**Work order**
Using the listing that follows, filter out every line lacking the string "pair" and return the rest.

**Information given**
"""
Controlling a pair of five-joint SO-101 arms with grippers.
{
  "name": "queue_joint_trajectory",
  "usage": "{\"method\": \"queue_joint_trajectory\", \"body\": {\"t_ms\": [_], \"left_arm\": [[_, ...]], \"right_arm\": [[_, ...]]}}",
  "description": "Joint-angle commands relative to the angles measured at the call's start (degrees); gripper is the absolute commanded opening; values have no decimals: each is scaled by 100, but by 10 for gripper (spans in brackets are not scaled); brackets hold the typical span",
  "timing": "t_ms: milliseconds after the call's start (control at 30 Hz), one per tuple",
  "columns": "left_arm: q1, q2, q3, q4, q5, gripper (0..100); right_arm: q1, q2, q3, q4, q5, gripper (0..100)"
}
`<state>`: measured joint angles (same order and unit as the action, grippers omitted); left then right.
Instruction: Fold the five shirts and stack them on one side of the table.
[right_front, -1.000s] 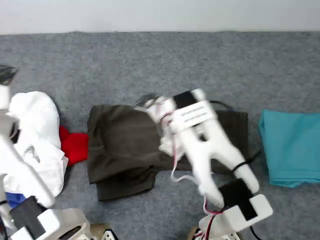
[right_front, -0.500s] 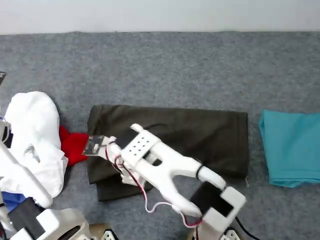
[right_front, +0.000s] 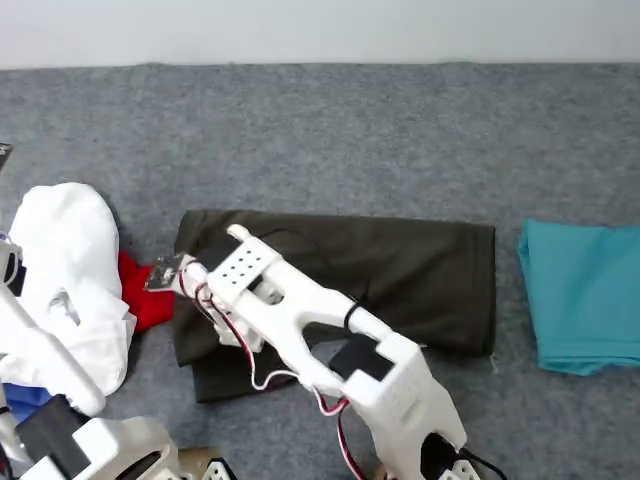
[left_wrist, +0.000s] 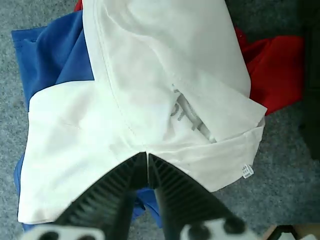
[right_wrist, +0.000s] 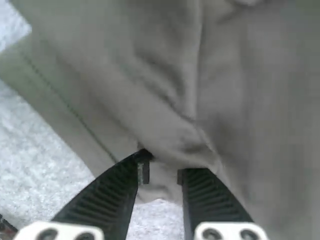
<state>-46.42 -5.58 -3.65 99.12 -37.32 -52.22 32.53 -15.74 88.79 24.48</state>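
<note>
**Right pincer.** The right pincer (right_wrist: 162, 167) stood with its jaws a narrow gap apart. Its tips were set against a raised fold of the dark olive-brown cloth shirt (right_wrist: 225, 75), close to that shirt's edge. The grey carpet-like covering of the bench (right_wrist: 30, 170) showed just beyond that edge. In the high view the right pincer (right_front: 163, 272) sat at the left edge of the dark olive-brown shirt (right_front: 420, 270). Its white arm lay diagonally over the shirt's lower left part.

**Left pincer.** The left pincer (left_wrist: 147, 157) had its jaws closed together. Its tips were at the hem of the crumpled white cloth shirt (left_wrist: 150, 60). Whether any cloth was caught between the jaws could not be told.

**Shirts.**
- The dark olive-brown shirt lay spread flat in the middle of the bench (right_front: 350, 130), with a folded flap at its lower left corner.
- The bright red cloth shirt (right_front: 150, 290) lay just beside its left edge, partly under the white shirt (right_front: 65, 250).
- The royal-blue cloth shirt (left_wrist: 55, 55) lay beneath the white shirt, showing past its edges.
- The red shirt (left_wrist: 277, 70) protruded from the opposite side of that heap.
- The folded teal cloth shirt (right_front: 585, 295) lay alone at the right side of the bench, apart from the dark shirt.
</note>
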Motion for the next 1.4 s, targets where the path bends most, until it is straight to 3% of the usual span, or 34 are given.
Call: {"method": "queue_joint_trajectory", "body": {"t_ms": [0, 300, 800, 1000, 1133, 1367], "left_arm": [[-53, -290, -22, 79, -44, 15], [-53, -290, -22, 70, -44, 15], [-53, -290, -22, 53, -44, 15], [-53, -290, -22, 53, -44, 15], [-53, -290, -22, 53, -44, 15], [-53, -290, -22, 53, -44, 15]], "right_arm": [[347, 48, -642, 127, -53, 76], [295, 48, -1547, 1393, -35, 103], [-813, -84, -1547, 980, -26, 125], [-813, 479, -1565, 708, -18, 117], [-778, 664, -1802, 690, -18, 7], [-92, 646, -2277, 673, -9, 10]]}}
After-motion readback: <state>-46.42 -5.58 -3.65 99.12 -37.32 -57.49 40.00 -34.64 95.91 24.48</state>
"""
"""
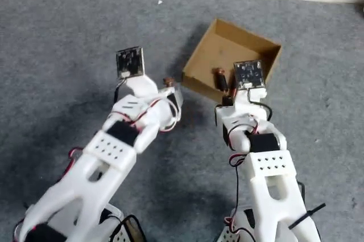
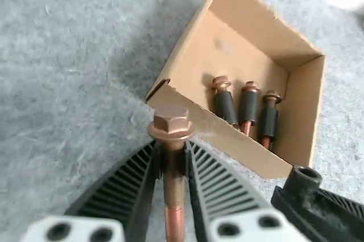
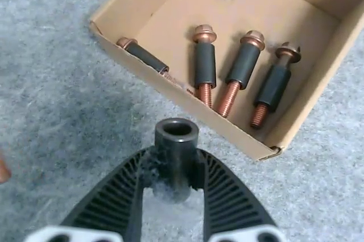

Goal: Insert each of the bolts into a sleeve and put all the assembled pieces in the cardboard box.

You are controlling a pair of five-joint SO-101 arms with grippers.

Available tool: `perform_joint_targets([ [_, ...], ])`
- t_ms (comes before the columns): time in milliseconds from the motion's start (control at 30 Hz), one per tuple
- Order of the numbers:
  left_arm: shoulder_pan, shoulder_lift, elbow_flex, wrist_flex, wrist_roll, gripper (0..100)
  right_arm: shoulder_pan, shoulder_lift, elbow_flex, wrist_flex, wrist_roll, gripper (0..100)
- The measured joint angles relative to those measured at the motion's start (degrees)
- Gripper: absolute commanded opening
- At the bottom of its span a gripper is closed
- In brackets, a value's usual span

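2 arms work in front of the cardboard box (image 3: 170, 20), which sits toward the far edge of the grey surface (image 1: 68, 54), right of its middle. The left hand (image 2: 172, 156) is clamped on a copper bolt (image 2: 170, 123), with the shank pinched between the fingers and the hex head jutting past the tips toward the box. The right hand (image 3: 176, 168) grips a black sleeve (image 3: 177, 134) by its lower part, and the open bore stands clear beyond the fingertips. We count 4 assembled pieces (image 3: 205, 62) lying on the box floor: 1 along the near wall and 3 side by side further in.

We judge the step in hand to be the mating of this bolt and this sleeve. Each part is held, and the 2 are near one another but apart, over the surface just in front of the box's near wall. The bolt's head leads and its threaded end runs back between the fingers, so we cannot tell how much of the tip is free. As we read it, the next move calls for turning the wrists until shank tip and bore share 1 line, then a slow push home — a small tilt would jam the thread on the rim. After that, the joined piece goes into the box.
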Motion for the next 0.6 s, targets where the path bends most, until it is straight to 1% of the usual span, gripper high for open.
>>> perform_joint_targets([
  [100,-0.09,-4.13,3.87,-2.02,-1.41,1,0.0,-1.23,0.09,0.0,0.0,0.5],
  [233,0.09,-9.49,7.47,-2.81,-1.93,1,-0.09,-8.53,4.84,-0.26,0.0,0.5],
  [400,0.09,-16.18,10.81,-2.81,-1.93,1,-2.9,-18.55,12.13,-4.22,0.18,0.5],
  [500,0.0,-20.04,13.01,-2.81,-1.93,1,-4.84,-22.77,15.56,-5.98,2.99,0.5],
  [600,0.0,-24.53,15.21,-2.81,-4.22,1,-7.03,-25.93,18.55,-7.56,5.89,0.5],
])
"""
**Task response**
Controlling a pair of five-joint SO-101 arms with grippers.
You are controlling a pair of five-joint SO-101 arms with grippers.

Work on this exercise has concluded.